I am moving to Cebu in July. My daughter would like to join me sometime after that. Are there colleges in Cebu that might offer two year degrees in which an American ex pat could attend?


----------



## Asian Spirit (Mar 1, 2010)

smarba1! said:


> I am moving to Cebu in July. My daughter would like to join me sometime after that. Are there colleges in Cebu that might offer two year degrees in which an American expat could attend?


Welcome to the forum,

You will find many there as it is a large city. There are site members living there that may reply with better information but your best bet is to look around when you arrive here.

Jet Lag


----------



## Gary D (Oct 28, 2013)

smarba1! said:


> I am moving to Cebu in July. My daughter would like to join me sometime after that. Are there colleges in Cebu that might offer two year degrees in which an American ex pat could attend?


On the whole Philippine degrees are not worth the paper they are printed on and anywhere offering a 2 year degree I would be very dubious about.


----------



## Tukaram (Dec 18, 2014)

Also, you have to have a student visa to attend school here.

Source: Student Visa


----------



## magsasaja (Jan 31, 2014)

The answer to your question is yes, but if she has time i would look at a 4 year course rather than 2 years.
Has she attended college/university in the US?


----------



## magsasaja (Jan 31, 2014)

Gary D said:


> On the whole Philippine degrees are not worth the paper they are printed on


Not necessary true, as a lot depends on the college and course.


----------



## Gary D (Oct 28, 2013)

magsasaja said:


> Not necessary true, as a lot depends on the college and course.


World rankings

Philippines | Ranking Web of Universities


----------



## magsasaja (Jan 31, 2014)

Gary D said:


> World rankings
> 
> Philippines | Ranking Web of Universities


Did the OP say he was looking to get his daughter into a top 500 hundred ranked university?


----------



## Gary D (Oct 28, 2013)

magsasaja said:


> Did the OP say he was looking to get his daughter into a top 500 hundred ranked university?

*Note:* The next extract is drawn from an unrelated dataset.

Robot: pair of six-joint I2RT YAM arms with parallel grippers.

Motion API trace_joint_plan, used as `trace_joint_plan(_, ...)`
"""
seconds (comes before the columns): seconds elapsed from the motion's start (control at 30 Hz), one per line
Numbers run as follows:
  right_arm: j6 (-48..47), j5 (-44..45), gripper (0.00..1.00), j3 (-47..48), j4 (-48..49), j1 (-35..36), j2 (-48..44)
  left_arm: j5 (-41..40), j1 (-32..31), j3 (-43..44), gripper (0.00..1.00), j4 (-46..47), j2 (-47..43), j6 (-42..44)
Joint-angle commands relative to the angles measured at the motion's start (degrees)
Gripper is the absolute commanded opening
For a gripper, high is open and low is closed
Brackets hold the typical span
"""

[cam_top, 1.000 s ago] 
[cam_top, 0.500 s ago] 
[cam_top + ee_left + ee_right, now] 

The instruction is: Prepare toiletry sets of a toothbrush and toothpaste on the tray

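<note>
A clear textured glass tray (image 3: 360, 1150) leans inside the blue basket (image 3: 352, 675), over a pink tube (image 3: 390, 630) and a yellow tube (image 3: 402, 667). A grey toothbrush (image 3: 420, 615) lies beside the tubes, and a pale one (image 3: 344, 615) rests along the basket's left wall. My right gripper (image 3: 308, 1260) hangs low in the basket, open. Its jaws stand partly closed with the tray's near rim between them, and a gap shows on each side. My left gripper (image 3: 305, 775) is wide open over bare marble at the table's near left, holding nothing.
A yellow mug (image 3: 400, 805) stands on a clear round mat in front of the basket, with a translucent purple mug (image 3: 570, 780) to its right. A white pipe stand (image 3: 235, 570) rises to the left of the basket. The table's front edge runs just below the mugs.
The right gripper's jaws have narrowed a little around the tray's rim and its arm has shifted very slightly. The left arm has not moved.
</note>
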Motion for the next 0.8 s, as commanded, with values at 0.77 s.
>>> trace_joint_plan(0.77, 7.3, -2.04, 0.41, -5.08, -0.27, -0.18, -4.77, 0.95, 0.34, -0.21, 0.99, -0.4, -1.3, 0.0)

Usually when you go to the trouble of getting a degree it's because you want a good job. Inside the Philippines your are talking Jollibee, outside the Philippines it wouldn't be looked at.


----------



## Rogdas (Apr 9, 2015)

I would have to agree and also disagree on a college degree in the Philippines. If your getting it and plan on using it outside the Philippines it isn't worth much. 
But if you want any chance of a decent job in the Philippines it will require you to have a college degree.


----------



## pakawala (Sep 10, 2014)

smarba1! said:


> I am moving to Cebu in July. My daughter would like to join me sometime after that. Are there colleges in Cebu that might offer two year degrees in which an American ex pat could attend?


Yes.

Anther option, has she thought about just taking classes then transfer the credits toward obtaining a U.S. College Degree ? Do your Philippine to U.S. transferrable credits research while you both are still in the States.


----------



## magsasaja (Jan 31, 2014)

Gary D said:


> Usually when you go to the trouble of getting a degree it's because you want a good job. Inside the Philippines your are talking Jollibee, outside the Philippines it wouldn't be looked at.


You will find a large percentage of the service staff at Jollibee do not have degrees. Most have some college experience but never got past one or two semesters of studying due to financial reasons. 

Degrees from certain university are accepted abroad. There are thousand s of nurses working in the UK who studied in the Philippines. Yes, they had to do extra credits but it was all done in the Philippines.


----------



## Gary D (Oct 28, 2013)

magsasaja said:


> You will find a large percentage of the service staff at Jollibee do not have degrees. Most have some college experience but never got past one or two semesters of studying due to financial reasons.
> 
> Degrees from certain university are accepted abroad. There are thousand s of nurses working in the UK who studied in the Philippines. Yes, they had to do extra credits but it was all done in the Philippines.


And they receive in depth training once they arrived in the UK to bring them up to speed with modern equipment and techniques.


----------



## Asian Spirit (Mar 1, 2010)

Gary D said:


> And they receive in depth training once they arrived in the UK to bring them up to speed with modern equipment and techniques.


Yep, same in the US as well. Mostly due to different requirements and equipment used. they learn fast though and do very well.


----------